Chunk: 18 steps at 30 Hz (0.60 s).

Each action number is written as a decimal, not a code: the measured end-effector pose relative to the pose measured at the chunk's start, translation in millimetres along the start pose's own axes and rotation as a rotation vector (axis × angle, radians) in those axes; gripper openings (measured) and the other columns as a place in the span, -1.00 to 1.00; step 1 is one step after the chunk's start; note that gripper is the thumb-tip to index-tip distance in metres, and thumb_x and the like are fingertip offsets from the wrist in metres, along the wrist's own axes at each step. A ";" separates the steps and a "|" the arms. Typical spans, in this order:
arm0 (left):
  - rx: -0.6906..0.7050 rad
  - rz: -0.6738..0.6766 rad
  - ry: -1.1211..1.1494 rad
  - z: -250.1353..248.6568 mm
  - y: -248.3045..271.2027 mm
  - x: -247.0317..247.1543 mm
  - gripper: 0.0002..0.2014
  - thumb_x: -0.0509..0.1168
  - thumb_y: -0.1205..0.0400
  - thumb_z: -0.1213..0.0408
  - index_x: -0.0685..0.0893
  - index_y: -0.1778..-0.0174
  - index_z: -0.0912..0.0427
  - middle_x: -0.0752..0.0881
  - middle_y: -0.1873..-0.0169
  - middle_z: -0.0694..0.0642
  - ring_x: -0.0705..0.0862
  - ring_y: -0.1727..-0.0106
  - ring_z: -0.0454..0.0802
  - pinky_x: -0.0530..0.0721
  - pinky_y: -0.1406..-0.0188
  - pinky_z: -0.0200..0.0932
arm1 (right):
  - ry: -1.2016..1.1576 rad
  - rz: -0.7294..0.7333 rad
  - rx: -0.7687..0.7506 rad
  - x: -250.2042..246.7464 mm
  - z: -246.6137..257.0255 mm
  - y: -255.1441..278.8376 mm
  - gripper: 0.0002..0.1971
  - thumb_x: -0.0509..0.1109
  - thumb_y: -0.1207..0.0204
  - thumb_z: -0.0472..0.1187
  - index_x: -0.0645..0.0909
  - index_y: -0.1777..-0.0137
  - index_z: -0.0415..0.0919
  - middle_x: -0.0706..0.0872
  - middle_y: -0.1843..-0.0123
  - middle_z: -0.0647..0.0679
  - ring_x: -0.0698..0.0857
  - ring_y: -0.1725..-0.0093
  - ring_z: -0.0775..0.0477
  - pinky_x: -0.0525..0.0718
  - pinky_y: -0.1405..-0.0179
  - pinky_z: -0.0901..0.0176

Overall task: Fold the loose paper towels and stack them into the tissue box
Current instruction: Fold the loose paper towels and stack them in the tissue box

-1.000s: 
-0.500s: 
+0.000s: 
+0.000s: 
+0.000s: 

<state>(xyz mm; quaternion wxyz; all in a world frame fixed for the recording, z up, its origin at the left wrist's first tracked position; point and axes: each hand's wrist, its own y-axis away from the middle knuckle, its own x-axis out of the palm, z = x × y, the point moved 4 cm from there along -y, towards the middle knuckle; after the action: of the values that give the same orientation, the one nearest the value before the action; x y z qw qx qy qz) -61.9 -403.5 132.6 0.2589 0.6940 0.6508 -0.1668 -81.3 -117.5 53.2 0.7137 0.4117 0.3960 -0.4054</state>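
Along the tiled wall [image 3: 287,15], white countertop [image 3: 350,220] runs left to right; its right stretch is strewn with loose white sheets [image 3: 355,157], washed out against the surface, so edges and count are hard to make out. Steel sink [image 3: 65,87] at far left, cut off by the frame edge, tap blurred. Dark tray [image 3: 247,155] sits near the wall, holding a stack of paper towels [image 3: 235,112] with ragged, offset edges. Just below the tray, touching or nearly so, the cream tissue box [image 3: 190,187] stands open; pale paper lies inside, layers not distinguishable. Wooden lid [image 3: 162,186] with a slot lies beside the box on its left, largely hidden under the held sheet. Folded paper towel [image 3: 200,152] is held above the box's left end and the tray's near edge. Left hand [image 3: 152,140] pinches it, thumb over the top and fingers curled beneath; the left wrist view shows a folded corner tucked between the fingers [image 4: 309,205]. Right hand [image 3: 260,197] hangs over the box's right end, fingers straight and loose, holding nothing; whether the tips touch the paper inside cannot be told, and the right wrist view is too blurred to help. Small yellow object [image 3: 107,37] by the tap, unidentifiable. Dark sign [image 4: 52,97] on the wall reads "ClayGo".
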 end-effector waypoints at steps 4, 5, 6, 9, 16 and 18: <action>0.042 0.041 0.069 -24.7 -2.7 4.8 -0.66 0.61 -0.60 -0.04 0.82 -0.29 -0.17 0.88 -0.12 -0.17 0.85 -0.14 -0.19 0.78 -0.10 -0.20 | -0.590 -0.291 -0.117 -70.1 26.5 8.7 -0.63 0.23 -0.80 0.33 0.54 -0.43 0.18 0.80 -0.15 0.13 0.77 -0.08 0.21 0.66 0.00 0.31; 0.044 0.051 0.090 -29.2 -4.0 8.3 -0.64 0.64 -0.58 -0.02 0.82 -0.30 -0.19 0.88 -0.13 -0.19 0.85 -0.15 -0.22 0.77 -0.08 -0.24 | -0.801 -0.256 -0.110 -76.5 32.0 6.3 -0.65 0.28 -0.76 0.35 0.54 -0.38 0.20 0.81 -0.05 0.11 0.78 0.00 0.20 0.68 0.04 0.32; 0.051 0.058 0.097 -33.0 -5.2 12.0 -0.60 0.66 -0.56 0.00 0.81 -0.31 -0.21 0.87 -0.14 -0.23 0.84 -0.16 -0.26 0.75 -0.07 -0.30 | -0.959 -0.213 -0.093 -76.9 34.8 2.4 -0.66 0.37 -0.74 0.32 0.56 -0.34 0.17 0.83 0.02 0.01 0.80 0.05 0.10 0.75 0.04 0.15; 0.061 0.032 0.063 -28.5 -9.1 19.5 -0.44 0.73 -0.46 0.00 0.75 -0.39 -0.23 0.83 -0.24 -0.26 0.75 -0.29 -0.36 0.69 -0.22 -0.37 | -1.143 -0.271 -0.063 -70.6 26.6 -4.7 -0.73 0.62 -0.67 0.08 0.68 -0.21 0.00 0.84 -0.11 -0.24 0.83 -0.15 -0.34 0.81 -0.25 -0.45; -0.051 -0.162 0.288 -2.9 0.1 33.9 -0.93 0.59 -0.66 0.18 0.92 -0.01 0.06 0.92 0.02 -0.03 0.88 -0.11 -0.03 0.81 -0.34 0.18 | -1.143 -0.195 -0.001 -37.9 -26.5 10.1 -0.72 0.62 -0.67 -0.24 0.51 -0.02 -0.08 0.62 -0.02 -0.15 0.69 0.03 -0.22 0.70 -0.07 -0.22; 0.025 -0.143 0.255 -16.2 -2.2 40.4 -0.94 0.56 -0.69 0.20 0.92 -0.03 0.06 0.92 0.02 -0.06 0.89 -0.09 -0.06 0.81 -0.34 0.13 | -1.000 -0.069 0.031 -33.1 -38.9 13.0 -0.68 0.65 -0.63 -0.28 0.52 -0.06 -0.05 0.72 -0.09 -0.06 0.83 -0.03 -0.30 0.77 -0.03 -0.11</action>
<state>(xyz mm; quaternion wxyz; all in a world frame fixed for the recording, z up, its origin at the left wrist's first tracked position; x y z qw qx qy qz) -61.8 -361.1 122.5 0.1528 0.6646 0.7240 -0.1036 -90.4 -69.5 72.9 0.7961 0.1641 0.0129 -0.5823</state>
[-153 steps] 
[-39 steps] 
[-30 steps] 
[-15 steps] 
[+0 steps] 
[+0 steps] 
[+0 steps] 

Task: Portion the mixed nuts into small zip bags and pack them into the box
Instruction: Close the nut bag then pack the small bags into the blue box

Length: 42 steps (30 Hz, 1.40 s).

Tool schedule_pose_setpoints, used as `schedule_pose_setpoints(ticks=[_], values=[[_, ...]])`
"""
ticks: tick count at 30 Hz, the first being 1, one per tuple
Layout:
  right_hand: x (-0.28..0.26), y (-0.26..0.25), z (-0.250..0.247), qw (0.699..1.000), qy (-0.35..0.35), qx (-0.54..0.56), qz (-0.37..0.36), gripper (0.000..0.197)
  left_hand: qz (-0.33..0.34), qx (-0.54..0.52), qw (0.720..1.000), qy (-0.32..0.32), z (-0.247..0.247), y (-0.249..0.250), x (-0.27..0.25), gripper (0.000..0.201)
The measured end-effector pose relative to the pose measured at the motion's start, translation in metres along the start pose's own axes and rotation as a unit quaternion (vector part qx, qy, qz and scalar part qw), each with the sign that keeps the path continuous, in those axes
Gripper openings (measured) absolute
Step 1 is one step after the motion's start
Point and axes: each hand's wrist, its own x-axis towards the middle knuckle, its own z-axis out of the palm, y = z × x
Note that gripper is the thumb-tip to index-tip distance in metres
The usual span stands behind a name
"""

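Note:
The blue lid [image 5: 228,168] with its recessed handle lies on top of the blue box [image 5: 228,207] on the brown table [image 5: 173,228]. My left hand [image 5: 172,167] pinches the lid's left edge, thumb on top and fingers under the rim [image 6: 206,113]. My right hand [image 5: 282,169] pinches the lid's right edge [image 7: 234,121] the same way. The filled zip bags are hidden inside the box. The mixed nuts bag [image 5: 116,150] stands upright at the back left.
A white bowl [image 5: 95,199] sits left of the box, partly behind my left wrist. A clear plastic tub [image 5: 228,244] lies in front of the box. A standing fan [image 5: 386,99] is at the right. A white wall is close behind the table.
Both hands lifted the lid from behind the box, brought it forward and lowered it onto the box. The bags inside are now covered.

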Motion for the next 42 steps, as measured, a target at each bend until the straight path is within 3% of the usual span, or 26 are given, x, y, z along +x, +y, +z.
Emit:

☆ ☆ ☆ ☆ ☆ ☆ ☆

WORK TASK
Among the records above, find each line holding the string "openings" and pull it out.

ANSWER SECTION
Each action number is written as a decimal, not a code: the measured end-effector pose relative to the pose measured at the chunk's start, translation in millimetres along the start pose's own axes and rotation as a rotation vector (axis × angle, radians) in those axes; gripper openings (measured) and the other columns as a place in the span, -1.00 to 1.00; step 1 is one step after the chunk's start; note that gripper is the thumb-tip to index-tip distance in metres, and thumb_x and the like are fingertip offsets from the wrist in metres, along the wrist's own axes at each step. A ";" separates the steps and a "|" the arms. Typical spans, in this order:
Gripper openings (measured) absolute

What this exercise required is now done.